L’Iran tient «le gouvernement français pour responsable de cet acte haineux, insultant et injustifié», a-t-il ajouté dans un communiqué, précisant attendre des «explications» de Paris. Ainsi que l’a rapporté l’AFP, l’Iran a fermé un institut français après la publication de ces caricatures.
L’eurodéputée et ancienne ministre Nathalie Loiseau, une des personnalités les plus actives de la macronie sur les réseaux sociaux, a elle décrit la réaction iranienne comme une «tentative d’ingérence» et une «menace» sur Charlie Hebdo. «Que ce soit parfaitement clair : le régime répressif et théocratique de Téhéran n’a aucune leçon à donner à la France», a-t-elle déclaré sur Twitter.
A Washington, le porte-parole du département d’Etat Ned Price, questionné au sujet des caricatures publiées le même jour, a indiqué à la presse que les Etats-Unis se tenaient «du côté de la liberté d’expression» que ce soit «en France ou en Iran».
Charlie Hebdo a publié les caricatures dans une édition spéciale pour l’anniversaire de l’attentat meurtrier contre son bureau parisien le 7 janvier 2015. Ce dernier avait été perpétré par des assaillants déclarant agir au nom d’Al-Qaïda pour venger la décision du journal de publier des caricatures du prophète Mahomet. La publication de ces caricatures avait suscité beaucoup de colère dans les pays musulmans, et les attentats de 2015 avaient apporté une vague de soutien au magazine à travers le monde.
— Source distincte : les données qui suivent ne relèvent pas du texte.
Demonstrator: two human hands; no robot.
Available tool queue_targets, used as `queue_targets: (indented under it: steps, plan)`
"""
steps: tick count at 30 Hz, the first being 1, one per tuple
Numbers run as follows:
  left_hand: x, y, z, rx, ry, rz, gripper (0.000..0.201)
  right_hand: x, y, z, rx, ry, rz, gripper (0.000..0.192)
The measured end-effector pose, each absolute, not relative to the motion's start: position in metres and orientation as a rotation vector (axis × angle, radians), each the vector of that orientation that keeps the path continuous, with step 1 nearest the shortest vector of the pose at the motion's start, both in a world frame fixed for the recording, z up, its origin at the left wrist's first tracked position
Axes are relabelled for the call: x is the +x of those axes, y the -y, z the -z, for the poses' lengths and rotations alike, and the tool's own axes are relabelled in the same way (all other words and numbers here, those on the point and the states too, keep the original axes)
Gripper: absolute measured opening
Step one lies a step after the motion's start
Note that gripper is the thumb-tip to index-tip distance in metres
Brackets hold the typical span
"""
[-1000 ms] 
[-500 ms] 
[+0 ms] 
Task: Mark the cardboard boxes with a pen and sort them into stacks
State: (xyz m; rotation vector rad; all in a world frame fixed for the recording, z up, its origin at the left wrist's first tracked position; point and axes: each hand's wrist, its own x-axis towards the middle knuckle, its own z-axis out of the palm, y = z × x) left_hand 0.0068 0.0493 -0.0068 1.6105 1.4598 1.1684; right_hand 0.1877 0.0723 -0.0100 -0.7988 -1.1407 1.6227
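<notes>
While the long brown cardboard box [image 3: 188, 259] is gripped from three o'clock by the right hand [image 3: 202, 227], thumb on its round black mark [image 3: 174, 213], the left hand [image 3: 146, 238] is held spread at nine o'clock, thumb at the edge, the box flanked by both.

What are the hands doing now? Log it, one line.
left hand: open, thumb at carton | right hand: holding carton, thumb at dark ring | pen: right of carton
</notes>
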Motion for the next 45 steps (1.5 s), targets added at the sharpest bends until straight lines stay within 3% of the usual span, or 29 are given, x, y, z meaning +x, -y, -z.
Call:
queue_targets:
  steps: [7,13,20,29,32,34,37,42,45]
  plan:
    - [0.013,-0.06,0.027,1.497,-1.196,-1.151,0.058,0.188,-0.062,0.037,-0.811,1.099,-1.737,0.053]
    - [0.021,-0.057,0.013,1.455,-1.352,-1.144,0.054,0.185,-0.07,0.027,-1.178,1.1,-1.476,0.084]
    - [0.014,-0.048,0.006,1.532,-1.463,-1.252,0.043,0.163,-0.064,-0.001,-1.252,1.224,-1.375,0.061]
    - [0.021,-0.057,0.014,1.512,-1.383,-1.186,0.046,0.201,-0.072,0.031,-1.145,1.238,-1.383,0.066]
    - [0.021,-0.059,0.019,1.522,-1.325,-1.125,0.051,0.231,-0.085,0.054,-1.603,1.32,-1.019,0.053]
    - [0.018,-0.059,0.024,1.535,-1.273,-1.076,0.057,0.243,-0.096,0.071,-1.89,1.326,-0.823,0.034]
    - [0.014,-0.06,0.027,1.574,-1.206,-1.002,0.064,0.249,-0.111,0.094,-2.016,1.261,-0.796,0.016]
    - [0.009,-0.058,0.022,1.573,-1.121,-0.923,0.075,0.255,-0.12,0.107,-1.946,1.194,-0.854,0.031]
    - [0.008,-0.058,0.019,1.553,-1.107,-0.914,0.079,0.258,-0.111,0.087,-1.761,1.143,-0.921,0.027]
Les publications de Charlie Hebdo sont régulièrement à l’origine de polémiques, alimentant invariablement les passions des uns et des autres sur des sujets de société ou liés à la religion. En tout état de cause, les vagues d’indignation que suscitent les choix du magazine lui offrent une visibilité non négligeable.